Editorial: Illiteracy has a high price
A physician new to Salisbury shared a statistic this week that had people shaking their heads in disbelief. He may have been more accurate than many people want to believe.
Dr. Jack Byrnes, director of the Emergency Department at Novant Health Rowan Medical Center, said many of the patients he sees in the ER have trouble reading discharge papers. That reflected the fact that 25 percent of the Rowan’s 18 and older population is illiterate, he said.
That was one figure among dozens Byrnes shared on a wide range of health and demographic issues, and it did not come up in the question-and-answer period at the end of his talk. But the question of literacy vs. illiteracy is worth exploring.
The National Assessment of Adult Literacy found 15 percent of Rowan County’s estimated 99,665 people 16 years and older lacked basic prose literacy skills in 2003, the last time an assessment was done. That means some 15,000 people would have trouble comprehending a printed news story or following written instructions. It does not mean that they were completely illiterate. Today’s literacy statistics are more along the lines of “functional illiteracy” than the inability to read anything at all. They also include people who may read quite well but not in English.

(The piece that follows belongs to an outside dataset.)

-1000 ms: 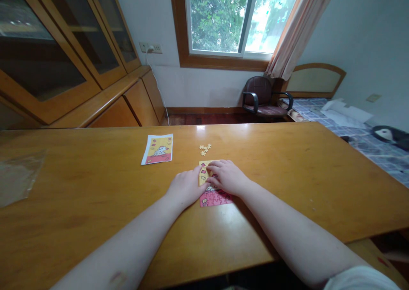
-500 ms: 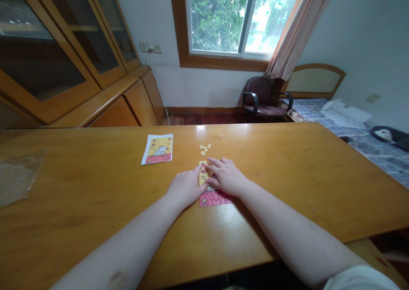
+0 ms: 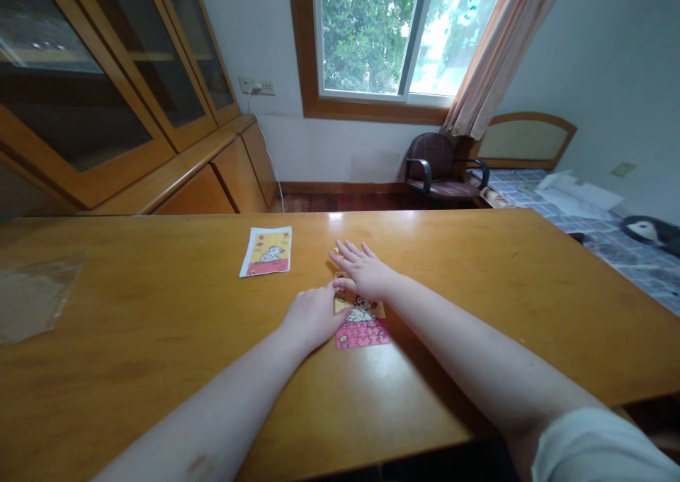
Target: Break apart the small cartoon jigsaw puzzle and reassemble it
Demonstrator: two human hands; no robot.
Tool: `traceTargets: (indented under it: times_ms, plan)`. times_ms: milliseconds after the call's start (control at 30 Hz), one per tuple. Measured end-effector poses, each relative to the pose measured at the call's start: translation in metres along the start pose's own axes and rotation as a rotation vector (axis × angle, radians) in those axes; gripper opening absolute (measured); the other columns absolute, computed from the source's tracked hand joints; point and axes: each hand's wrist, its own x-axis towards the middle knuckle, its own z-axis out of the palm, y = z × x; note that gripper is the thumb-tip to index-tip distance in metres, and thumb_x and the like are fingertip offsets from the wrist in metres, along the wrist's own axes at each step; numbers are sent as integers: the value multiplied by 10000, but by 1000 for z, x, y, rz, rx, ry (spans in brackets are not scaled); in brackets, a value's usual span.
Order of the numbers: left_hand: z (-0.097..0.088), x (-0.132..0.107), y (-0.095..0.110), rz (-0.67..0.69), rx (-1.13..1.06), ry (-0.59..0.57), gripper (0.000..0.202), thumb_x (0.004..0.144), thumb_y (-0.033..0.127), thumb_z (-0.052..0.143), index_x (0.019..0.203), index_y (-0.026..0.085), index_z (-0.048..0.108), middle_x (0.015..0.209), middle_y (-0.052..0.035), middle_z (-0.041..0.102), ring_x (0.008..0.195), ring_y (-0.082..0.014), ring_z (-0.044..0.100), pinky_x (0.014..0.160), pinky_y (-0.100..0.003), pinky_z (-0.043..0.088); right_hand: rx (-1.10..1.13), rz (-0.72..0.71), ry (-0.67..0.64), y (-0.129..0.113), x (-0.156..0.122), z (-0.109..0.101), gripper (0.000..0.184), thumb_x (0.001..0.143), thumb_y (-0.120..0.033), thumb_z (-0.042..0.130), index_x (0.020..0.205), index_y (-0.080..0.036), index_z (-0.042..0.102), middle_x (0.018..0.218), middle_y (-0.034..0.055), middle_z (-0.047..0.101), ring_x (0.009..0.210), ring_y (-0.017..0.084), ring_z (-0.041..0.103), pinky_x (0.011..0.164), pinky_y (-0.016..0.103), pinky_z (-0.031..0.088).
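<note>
A jigsaw puzzle (image 3: 363,333) with a pink lower part, yellow upper part and a white cartoon animal lies flat on the table before me. My left hand (image 3: 314,315) holds its left edge, thumb resting on the face and the other fingers bent along the side. Over the puzzle's top end reaches my right hand (image 3: 365,271), open, fingers spread forward and nothing visible in them. Its fingertips cover most of the loose puzzle pieces (image 3: 336,250); only bits show. The puzzle's upper right part is hidden under that hand.
A printed picture card (image 3: 270,252) with the same design lies beyond my left hand. A clear plastic bag (image 3: 37,298) is at the table's far left. Past the wooden table (image 3: 478,290) stand a chair (image 3: 438,166), a cabinet (image 3: 202,177) and a bed (image 3: 574,205).
My right hand has moved forward off the puzzle's middle to the loose pieces, its fingers spreading out. More of the puzzle's picture shows. My left hand stays at the left edge.
</note>
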Motion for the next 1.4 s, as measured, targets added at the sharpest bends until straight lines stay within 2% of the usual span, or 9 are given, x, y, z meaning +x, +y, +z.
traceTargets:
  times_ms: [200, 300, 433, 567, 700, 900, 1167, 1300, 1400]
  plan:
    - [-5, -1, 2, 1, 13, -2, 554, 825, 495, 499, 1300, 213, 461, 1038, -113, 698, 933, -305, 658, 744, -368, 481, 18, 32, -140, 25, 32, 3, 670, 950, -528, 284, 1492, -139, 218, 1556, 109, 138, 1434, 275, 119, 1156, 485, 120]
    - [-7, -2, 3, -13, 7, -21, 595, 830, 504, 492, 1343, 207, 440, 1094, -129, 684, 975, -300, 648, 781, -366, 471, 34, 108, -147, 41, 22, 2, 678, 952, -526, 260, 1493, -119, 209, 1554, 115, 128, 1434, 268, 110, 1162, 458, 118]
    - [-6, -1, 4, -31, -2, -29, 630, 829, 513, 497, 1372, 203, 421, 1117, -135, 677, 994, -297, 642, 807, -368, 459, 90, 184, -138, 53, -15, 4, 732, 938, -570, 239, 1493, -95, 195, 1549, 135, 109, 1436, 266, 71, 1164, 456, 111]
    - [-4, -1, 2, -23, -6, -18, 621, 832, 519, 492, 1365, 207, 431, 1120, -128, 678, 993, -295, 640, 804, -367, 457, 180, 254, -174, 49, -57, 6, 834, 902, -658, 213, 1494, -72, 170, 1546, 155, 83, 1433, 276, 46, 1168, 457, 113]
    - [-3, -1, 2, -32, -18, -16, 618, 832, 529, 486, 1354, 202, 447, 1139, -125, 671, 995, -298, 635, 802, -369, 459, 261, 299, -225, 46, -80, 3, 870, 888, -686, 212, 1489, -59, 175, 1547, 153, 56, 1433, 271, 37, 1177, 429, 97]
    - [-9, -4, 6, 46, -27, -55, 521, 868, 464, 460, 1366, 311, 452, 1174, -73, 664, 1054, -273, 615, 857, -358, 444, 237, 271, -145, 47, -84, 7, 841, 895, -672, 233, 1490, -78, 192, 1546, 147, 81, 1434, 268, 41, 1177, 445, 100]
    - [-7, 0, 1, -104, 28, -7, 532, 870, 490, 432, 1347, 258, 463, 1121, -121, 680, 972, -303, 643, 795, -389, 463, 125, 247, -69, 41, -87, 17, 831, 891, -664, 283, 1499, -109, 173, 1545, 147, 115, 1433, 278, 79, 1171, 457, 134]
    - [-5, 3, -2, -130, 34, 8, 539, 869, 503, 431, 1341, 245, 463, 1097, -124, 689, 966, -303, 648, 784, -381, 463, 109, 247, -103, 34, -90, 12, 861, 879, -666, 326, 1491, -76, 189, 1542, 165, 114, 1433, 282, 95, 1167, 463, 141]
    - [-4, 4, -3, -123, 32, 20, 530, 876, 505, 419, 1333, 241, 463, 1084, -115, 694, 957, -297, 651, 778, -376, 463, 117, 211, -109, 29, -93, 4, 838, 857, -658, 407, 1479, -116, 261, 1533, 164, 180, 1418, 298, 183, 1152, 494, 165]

Because of the margin of error in the study done by the National Assessment of Adult Literacy, the possible range for Rowan was 7.3 to 24.8 percent. By comparison, the state rate was 14 percent, with a range of 11-16.5 percent.
Rowan’s 15 percent figure from 2003 was an improvement from what the study found in 1992 — 19 percent lacking basic prose literacy skills.
Health literacy is tougher still. It requires not only basic reading skills, but also the ability to:
• Understand oral communication. (What did the doctor say?)
• Use numbers and math skills.
• Understand how to navigate the health system on a basic level
• Communicate with health care providers and their staff.
Lacking in any of those areas means a person could have trouble describing health problems, reading prescription bottles and warning labels, managing care at home and — the biggie — understanding health insurance.
The need for strong literacy skills goes well beyond determining what kind of job you can get. It could even influence your health — and how well you understand the doctor if you get sick.